The term cosmetic packaging is used for containers (primary packaging) and secondary packaging of fragrances and cosmetic products. Cosmetic products are substances intended for human cleansing, beautifying and promoting an enhanced appearance without altering the body's structure or functions.

Cosmetic packaging is governed by an international norm set by the International Organization for Standardization and by national or regional regulations such as those of the EU or the FDA. Marketers and manufacturers must comply with these to distribute their products in the corresponding areas of jurisdiction.

==History==

A cosmetic container, cosmetic box, or cosmetic vessel is found in the historical records, both as an artifact, as relief items in some cultures, and are sometimes referenced in historical or archaeological literature. They are sometimes created in specific styles, shapes, or motifs.

The named 'cosmetic vessel' in Ancient Greece is the pyxis. In Ancient Egypt artifacts of hieroglyphically inscribed kohl tubes are found; also kohl vessels, and kohl spoons, which were formed in stylized shapes relevant to Egyptian ideology, including specific hieroglyphs.

The use of the cosmetic vessel may extend to trinket items, car-keys, toiletry accessories, for example a nail clipper; as a non-toiletry storage container, it becomes an 'all-purpose' decorated, special-use vessel.

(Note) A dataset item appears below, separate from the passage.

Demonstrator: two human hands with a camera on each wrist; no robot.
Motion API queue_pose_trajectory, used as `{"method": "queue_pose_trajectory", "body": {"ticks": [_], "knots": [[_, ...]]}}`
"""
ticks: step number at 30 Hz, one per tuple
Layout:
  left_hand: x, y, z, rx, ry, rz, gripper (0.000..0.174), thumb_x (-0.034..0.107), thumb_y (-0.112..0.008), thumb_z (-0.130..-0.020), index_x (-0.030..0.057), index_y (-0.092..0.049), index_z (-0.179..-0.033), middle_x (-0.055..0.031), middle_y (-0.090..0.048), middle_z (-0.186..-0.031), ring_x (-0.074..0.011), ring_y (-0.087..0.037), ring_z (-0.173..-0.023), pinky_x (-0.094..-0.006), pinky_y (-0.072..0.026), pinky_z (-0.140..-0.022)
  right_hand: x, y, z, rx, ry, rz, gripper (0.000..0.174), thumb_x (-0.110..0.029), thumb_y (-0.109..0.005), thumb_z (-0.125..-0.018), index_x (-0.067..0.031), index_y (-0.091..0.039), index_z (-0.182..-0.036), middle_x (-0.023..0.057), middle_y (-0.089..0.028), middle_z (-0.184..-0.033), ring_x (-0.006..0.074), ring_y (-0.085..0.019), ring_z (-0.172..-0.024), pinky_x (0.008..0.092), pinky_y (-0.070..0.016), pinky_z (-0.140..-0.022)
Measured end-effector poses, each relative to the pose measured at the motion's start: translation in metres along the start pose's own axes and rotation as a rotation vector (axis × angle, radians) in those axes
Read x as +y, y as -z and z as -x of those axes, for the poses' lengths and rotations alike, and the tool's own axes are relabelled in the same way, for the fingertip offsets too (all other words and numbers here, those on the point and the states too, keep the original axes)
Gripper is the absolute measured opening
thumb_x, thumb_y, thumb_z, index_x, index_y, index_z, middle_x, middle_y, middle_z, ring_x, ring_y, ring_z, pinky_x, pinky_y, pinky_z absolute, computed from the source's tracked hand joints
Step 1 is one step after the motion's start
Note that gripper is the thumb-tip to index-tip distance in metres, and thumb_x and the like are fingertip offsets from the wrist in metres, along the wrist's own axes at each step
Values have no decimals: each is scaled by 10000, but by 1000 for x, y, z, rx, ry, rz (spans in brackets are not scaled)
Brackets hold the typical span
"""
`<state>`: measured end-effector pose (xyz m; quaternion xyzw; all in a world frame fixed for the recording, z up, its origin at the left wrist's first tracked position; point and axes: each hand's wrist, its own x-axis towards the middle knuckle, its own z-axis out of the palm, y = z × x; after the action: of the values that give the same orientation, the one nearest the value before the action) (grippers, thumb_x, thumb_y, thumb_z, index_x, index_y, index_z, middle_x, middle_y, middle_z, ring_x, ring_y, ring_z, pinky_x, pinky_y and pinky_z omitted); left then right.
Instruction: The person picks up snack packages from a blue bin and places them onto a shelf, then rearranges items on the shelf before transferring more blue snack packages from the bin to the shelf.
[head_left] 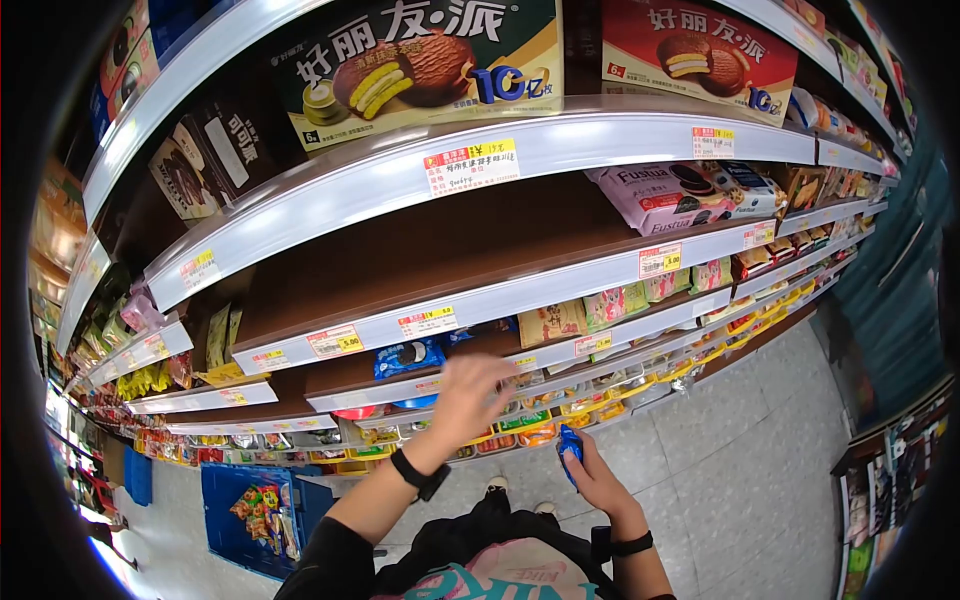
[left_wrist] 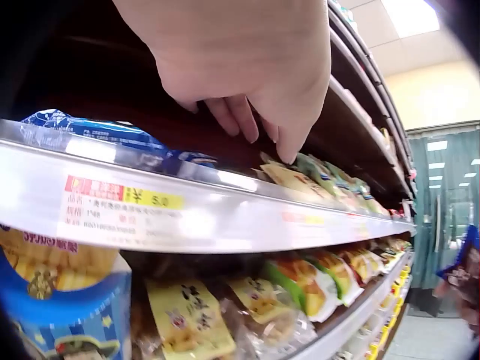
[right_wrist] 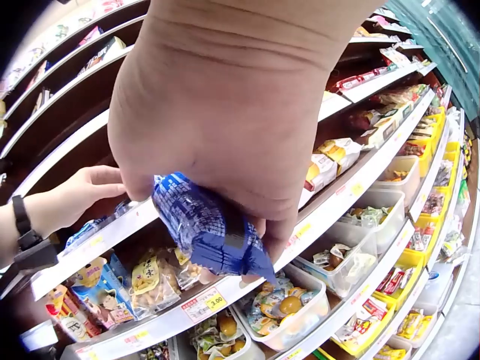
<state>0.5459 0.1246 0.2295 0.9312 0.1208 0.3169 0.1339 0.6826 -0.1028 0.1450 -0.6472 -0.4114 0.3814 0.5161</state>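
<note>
In the head view my left hand is at the lip of a shelf, holding nothing. The left wrist view has its loosely bent fingers hanging over that shelf, between a blue snack packet and a tan packet. One fingertip comes right at the tan packet's corner. My right hand grips another blue snack packet lower down, out over the aisle. In the right wrist view this crinkled blue wrapper sticks out below the hand, whose palm side is hidden.
Above are boxed pies and Fustua cookie packs. Shelf edges with price tags run across. Plastic bins of small snacks line the lower tiers. A blue crate with packets stands on the tiled floor.
</note>
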Motion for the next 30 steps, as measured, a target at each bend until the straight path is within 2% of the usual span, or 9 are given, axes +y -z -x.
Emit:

Containers are known from many societies, ancient and modern. The Native Americans of the Americas made small containers woven from basketry materials, including pine needles.

===Ancient Egypt===
In Ancient Egypt toiletry items began in the Predynastic Period with ivory cosmetic articles; also bone, stone, or pottery. Ivory combs, and kohl spoons were among the first, with many shapes; common themes for shapes became the ankh symbol, ducks, lotus flowers, etc. In the time of the Predynastic and Old Kingdom, bowls were also mechanically drilled, including miniature sizes, and were used in life and also included as grave goods. The bowls were either a type of unguent jar, or a toiletry "kohl cosmetic vessel". The desert sun or Nile floodwaters during inundation produced a need for facial-eye protection, using 'eyepaint' or eyeliner, when working in the flooded lands; theoretically it was also used by males. The creation of predynastic cosmetic palettes with their eyepaint 'mixing circle', may have been the start of the lineage of the kohl cosmetic artifacts. The famed Narmer Palette, which scholars believe to commemorate the unification of upper and lower Egypt, is believed to be such a cosmetic article, perhaps even for the cosmetics of the king.

==Description==
The term cosmetic packaging includes primary and secondary packaging. Primary packaging, also called cosmetic containers, is housing the cosmetic product. It is in direct contact with the cosmetic product. Secondary packaging is the outer wrapping of one or several cosmetic containers. An important difference between primary and secondary packaging is that any information that is necessary to clarify the safety of the product must appear on the primary package. Otherwise, much of the required information can appear on just the secondary packaging.
The cosmetic container shall carry the name of the distributor, the ingredients, define storage, nominal content, product identification (e.g., batch number), warning notices, and directions for use.
The secondary packaging shall, in addition, carry the address of the distributor and information on the cosmetic's mode of action. The secondary packaging does not need to carry any product identification notice.
In cases where the cosmetic product is only wrapped by one single container, this container needs to carry all the information.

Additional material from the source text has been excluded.